The codex contains the text of the Gospel of John, with a numerous lacunae, on 19 parchment leaves. Some leaves have survived in a fragmentary condition. The text is written in one column per page, 5-9 lines per page, 17-24 letters in line. The uncial letters are large. It has breathings and accents.

The biblical text is surrounded by a catena.

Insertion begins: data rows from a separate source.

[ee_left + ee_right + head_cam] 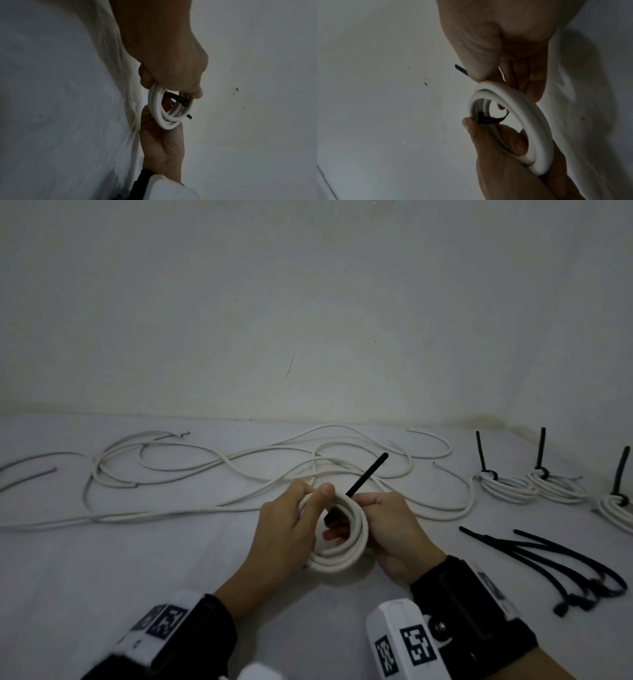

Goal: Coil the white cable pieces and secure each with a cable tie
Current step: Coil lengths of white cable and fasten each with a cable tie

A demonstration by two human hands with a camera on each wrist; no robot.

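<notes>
Here we are gripping the white cable coil in our left hand while our right hand fingers are pinching the black cable tie, risking loops springing loose if either grip slackens.

A hand is reaching down from the top of the left wrist view and curling its fingers over the upper edge of a white cable coil. A second hand is coming up from below and cradling the coil's lower edge. A black cable tie is crossing the coil's strands, its tip poking out to the right. A pale cloth is filling the left side.
</notes>
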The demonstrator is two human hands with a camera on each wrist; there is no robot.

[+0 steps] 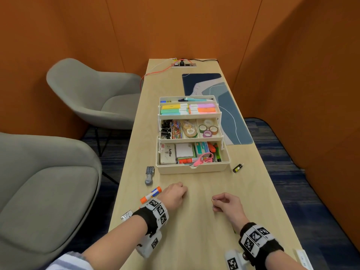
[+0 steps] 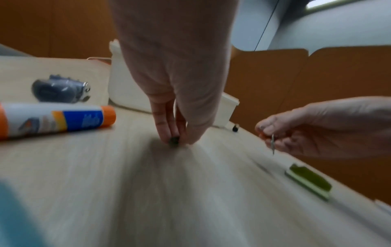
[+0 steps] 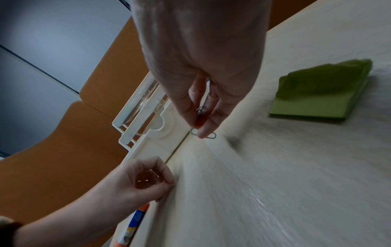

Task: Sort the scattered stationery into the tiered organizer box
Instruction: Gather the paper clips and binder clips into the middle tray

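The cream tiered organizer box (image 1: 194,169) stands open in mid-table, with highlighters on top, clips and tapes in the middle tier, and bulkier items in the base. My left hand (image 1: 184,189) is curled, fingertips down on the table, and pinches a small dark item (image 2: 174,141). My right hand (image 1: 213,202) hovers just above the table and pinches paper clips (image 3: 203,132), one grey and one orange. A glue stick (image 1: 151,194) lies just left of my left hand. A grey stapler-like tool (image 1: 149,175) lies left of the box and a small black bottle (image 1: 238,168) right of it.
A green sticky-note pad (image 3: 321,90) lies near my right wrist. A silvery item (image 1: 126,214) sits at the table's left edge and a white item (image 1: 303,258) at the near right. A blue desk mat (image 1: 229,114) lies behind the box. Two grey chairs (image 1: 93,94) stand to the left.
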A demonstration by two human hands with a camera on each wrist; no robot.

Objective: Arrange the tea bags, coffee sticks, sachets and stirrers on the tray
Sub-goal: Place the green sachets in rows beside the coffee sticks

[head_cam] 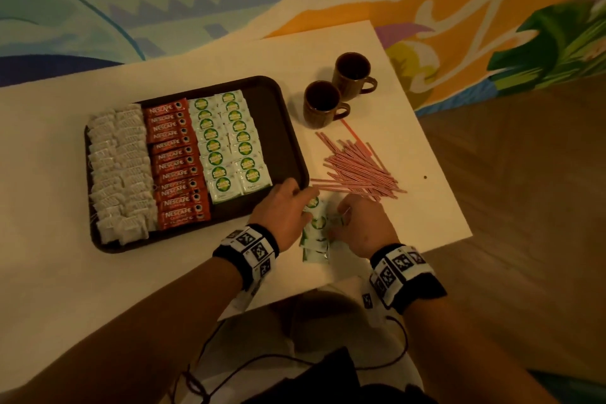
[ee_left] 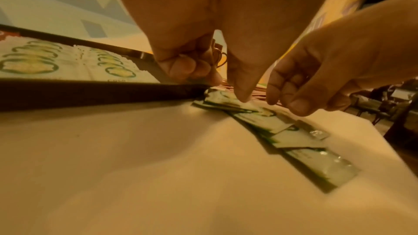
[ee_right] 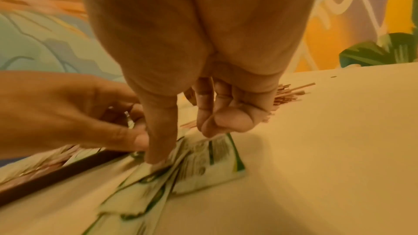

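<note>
A dark tray [head_cam: 288,128] holds rows of white tea bags [head_cam: 121,170], red coffee sticks [head_cam: 177,161] and green-and-white sachets [head_cam: 229,144]. Several loose sachets [head_cam: 316,239] lie overlapped on the table by the tray's near right corner. My left hand [head_cam: 303,200] reaches over that corner and pinches the far sachet [head_cam: 312,202] of the pile. My right hand [head_cam: 341,216] is on the same pile [ee_right: 214,151], thumb [ee_right: 156,158] pressed down and curled fingertips [ee_right: 210,131] at a sachet's edge. Pink stirrers [head_cam: 357,167] lie heaped to the right.
Two brown mugs [head_cam: 323,103] [head_cam: 352,75] stand behind the stirrers. The white table [head_cam: 426,207] ends just right of the stirrers and just behind my right wrist. The right strip of the tray is bare.
</note>
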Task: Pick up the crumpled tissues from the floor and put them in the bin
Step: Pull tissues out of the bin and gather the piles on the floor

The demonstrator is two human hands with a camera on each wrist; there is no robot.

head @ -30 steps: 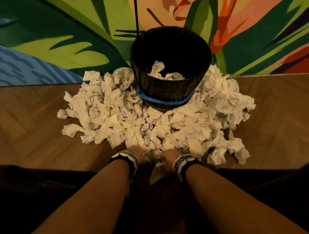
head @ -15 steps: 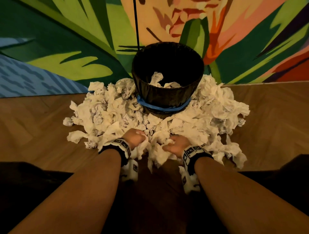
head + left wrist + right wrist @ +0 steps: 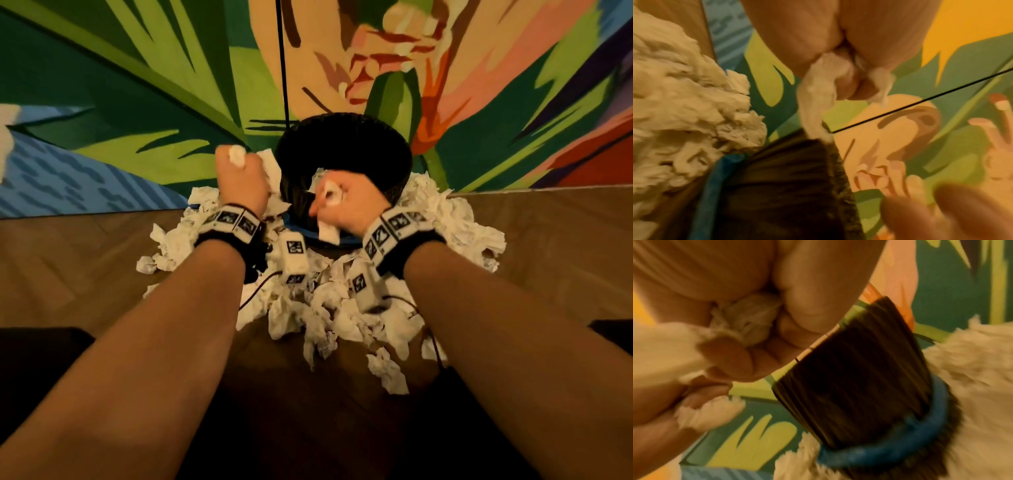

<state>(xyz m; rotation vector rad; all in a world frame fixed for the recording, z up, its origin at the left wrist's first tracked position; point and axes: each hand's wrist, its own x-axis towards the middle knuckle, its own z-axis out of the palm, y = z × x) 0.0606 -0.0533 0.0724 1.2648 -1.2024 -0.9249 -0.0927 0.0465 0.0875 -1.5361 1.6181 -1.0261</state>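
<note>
1. One painted wall (image 3: pixel 137 102) with large green leaf and orange flower shapes is seen behind everything; one thin black line (image 3: pixel 283 61) runs down it toward the bin.
2. One wooden floor (image 3: pixel 68 267) in a herringbone pattern carries the scene.
3. One heap of crumpled tissues (image 3: pixel 329 308), too many to count, white and wrinkled, is spread round the foot of the bin, against the wall edge of the floor.
4. One round, dark, ribbed bin (image 3: pixel 394 161) with one blue band (image 3: pixel 875 452) near its base is shown; tissue inside it is visible only in the head view.
5. Two hands are raised. The left hand (image 3: pixel 241 181) is closed in a fist on a tissue wad (image 3: pixel 816 97) just beside the bin's rim; the right hand (image 3: pixel 352 202) is clenched on another wad (image 3: pixel 748 318) in front of the rim.
6. The wrist views alone show the fingers curled tightly round the soft paper.
</note>
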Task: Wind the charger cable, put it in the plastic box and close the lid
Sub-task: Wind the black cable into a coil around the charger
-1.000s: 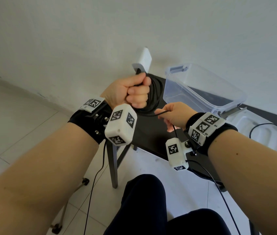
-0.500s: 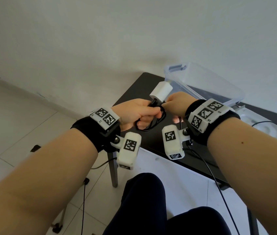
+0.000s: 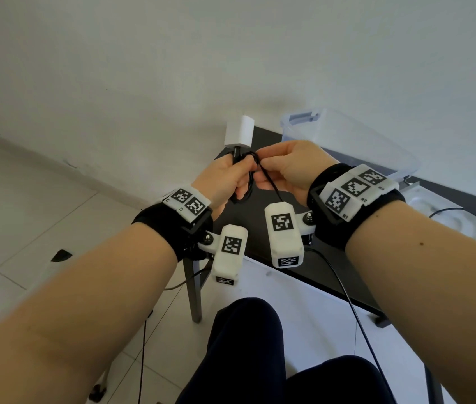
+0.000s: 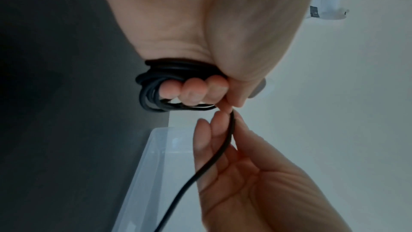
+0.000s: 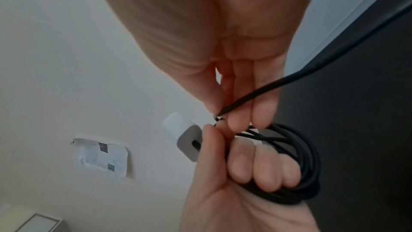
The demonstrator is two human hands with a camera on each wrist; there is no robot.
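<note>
A person's left hand [image 3: 225, 177] is gripping the wound loops of a black charger cable [image 5: 296, 161], fingers curled through the coil, the white plug [image 3: 239, 132] sticking up at 12 o'clock. The right hand [image 3: 286, 167], just beside at 3 o'clock, is pinching the loose strand, which is trailing down toward 6 o'clock. Beyond, at 2 o'clock, the clear plastic box [image 3: 391, 158] is standing open on the table [image 3: 263, 228], its lid [image 3: 446, 211] lying alongside.
</note>
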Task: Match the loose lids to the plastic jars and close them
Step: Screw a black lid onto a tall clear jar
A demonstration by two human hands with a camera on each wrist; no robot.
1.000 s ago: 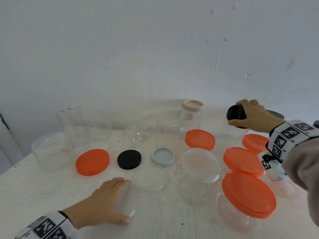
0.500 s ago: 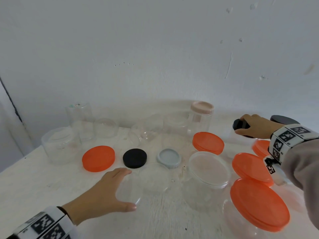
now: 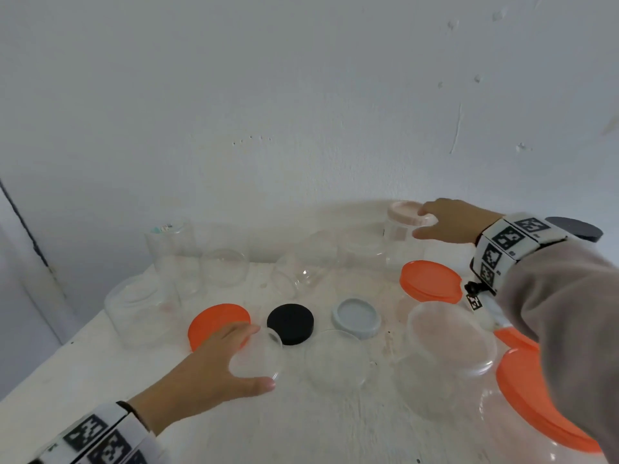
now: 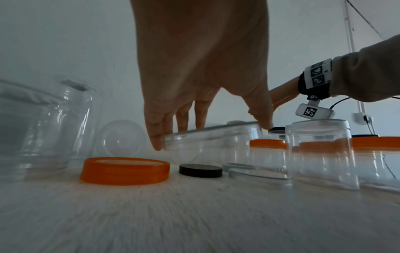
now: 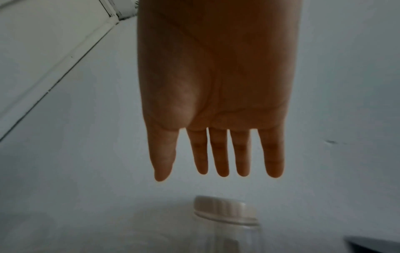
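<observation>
head view: left hand (image 3: 207, 366) near the front edge of the white table (image 3: 100, 370), fingers and thumb curled around the rim of a clear lid (image 3: 258, 356), gripping it. left wrist view shows that lid tilted and lifted off the table, thumb (image 4: 263, 118) on one edge, fingers (image 4: 156, 135) on the other. right hand (image 3: 459, 221) at the back right of the table, reaching to a tall clear jar (image 3: 403, 249) capped with a pale pink lid (image 3: 407, 212); in the head view the fingertips look to touch the lid's right edge, thumb beside the jar wall. right wrist view shows fingers (image 5: 220, 154) straight and spread, holding nothing, pink lid below them; contact unclear there. loose on the table mid-front: orange lid (image 3: 217, 321) just beside left hand, black lid (image 3: 290, 324), grey-blue lid (image 3: 356, 318), another clear lid (image 3: 336, 360). open clear jars (image 3: 140, 309) along the back left, one lying on its side (image 3: 298, 272). right side: jar with clear lid on (image 3: 449, 343), jars with orange lids (image 3: 430, 281), one large at the front right corner (image 3: 536, 396). dark-lidded jar (image 3: 576, 229) at far right behind the wrist.
</observation>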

The text of commentary is written in minuscule.

It contains text John 1:1.3-4; 2:17-3:8.12-13.20-22, 4:7-14, 20:10-13.15-17.

Verse 21:25 is repeated twice and 20:17 even thrice.

== Text ==
The Greek text of the codex is mixed with the Byzantine, Alexandrian, and Western readings. Several times it concurs with Papyrus 75 (John 2:17; 3:12 etc.). Aland placed it in Category III.

In John 3:12 it has textual variant πιστευετε (you believe) – instead of πιστευσετε (you will believe) – along with the manuscripts Papyrus 75 and Uncial 083.

== History ==

Possibly the codex was written in Athos peninsula. The Moscow fragment was brought from the Dionysiou monastery.

The fragment John 4:7-14 (three leaves) was discovered by Bradshaw in 1863. Kitchin show it for Tischendorf (1865).

It was examined by Tregelles.

The codex is divided and located in four places. 2 leaves are housed at the Εθνική Βιβλιοθήκη (1371) in Athens, 7 leaves in the Dionysiou monastery 2 (71), in Athos, 7 leaves in the State Historical Museum (V. 29, S. 119), and 3 leaves in the Christ Church (Wake 2,3).